Bernstein spent nearly 10 weeks in Mt. Sinai Medical Center in Manhattan as a result of his injuries before moving to the hotel Oct. 26 to continue his rehabilitation as an outpatient.

He said he applied for his absentee ballot the same day he got a fixed address, and Birmingham City Clerk Laura Broski said Monday that her office mailed the ballot to his hotel Oct. 30.

Bernstein's ballot still hadn't arrived Monday and officials with the Michigan Secretary of State are "basically saying I don't get to vote," Bernstein said. "I don't think that's really fair."

Of course, he probably should have had it delivered to his Michigan address back before the storm and brought up by family when they came to visit him - or he could likely have had it mailed to him at the hospital or sent via Fedex by his family to the Hospital. He's a smart guy and unfortunately didn't anticipate Sandy slowing down the arrival of his ballot.
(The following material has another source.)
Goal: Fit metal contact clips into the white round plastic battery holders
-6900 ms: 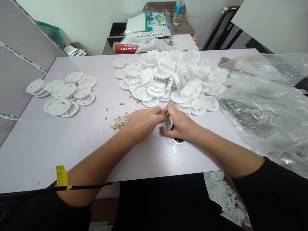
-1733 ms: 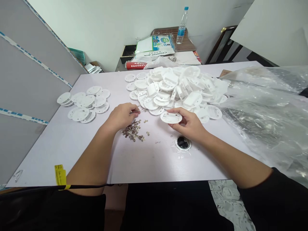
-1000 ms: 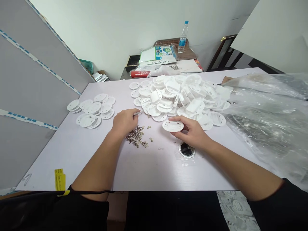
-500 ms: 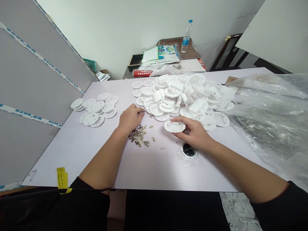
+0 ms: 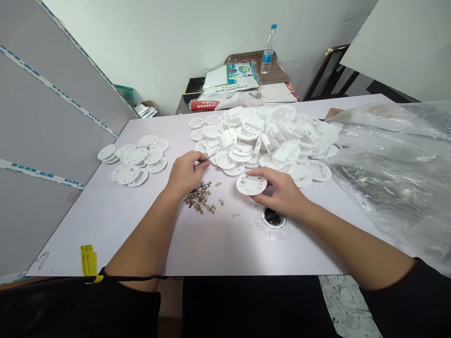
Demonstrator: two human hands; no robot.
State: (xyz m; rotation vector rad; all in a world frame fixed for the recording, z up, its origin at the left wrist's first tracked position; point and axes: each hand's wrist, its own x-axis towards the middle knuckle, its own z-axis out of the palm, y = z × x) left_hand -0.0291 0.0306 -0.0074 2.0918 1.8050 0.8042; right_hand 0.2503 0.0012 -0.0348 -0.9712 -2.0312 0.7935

I'm sure he had a lot more going on considering he's recovering over the past 10 weeks and I'd bet he didn't really think about getting an absentee ballot while he was laid up.

And in another interesting example, for which I have no sympathy:

Sharon Lipton of Waterford said she was going to deliver absentee ballots to her daughters Sara and Andrea, who are staying in New York, but she was unable to travel there because of the storm.

She instead filled out their ballots for them according to their instructions and signed as having assisted them to vote. But officials in Waterford told her that the ballots won't be counted.

"I am going to pursue this," Lipton said Monday.

Good luck with that. Again Proper Planning Prevents Poor or in this case missed Performance. Fedex is your friend. So no, you can't fill out other people's ballots for them as that is one heckuva bad precedent to set regardless of for whom you might be casting those ballots.